Omnivorous species (e.g., Pleuromamma or euphausiids), able to respond faster to the spring bloom, decreased their relative abundances in late spring, with an increased relevance of Calanidae (likely Nannocalanus minor s.l., Mesocalanus tenuicornis s.l. and Neocalanus spp.; a family tightly linked to phytoplankton blooms worldwide) and Eucalanoidea, likely with a slower response to the increased phytoplankton biomass. This switch came, however, well after the yearly maximum of Chl-a (February and March). This suggests a delay in the response of the phytoplankton specialists and an advantage in this region for taxa with a wider prey spectrum, which might be able to maintain larger populations under the low resource conditions of fall and winter. The fact that community relative composition alone (without any biomass or total abundance implicit) was also a better predictor for vertical flux than zooplankton biomass also suggests a significant role of the community composition on the oceanic biogeochemistry. All these results would place the zooplankton community dynamics at BATS closer to those typical from temperate oceans than to subtropical oligotrophic gyres, including the seasonality signal correlated with flux. The seasonality in the flux (and in the flux attenuation) was already known from this region (Helmke et al., 2010; Church et al., 2013); the described zooplankton cycle might contribute to explain these cycles and the difference between BATS and other locations with a weaker seasonality such as HOT or ESTOC. Further investigations, using both field and modeling approaches, should help connecting these observations.

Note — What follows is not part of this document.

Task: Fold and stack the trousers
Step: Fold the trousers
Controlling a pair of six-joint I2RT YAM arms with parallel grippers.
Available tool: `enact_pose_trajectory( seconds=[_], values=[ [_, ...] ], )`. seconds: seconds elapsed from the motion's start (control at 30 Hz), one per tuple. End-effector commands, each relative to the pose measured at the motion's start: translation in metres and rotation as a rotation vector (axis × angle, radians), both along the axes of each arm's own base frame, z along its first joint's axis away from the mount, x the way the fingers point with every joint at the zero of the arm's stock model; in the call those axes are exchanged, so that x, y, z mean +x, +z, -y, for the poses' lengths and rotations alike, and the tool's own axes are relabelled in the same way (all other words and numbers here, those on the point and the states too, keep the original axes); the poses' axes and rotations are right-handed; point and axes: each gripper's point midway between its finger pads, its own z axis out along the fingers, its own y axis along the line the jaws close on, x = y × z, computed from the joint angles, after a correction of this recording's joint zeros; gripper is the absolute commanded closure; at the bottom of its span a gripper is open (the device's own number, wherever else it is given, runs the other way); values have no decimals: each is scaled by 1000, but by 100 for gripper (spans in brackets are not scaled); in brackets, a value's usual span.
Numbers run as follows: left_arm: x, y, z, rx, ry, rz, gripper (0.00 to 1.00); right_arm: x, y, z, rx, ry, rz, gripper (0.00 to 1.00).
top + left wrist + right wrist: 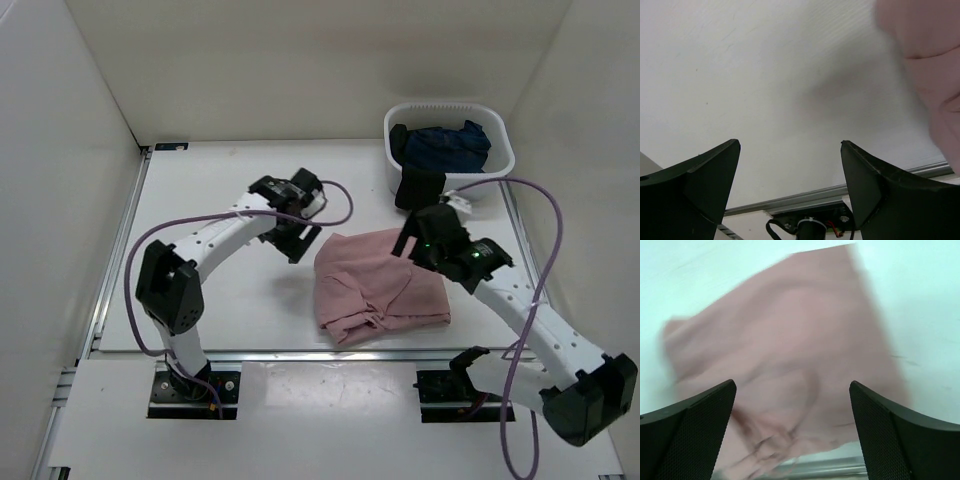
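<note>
The dusty-pink trousers (375,285) lie folded into a rough square on the white table, between the two arms. They fill the right wrist view (785,355), blurred, and their edge shows at the right of the left wrist view (935,65). My left gripper (297,238) is open and empty, just left of the trousers' far left corner. My right gripper (412,240) is open and empty, above the trousers' far right corner. In the wrist views both pairs of fingers (705,185) (695,425) stand wide apart with nothing between them.
A white basket (500,160) at the back right holds a dark navy garment (447,146), with a black cloth (418,187) hanging over its front rim. White walls enclose the table. A metal rail (300,354) runs along the near edge.
</note>
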Motion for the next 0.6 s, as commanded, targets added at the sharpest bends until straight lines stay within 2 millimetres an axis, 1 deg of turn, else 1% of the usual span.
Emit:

Although a deep analysis of functional biodiversity profiles was not done (see below about limitations of this study), it is known that functional analyses might be able to perceive more subtleties when characterizing community dynamics (Pomerleau et al., 2015), which could subsequently affect relevant processes such as carbon flux (Steinberg et al., 2008). If the identified community regimes have a relevant impact on such processes, as the correlation between flux and seasonal groupings suggests, identification of the functional profiles and analysis of their role in biogeochemical cycling, is something that should be addressed in future research.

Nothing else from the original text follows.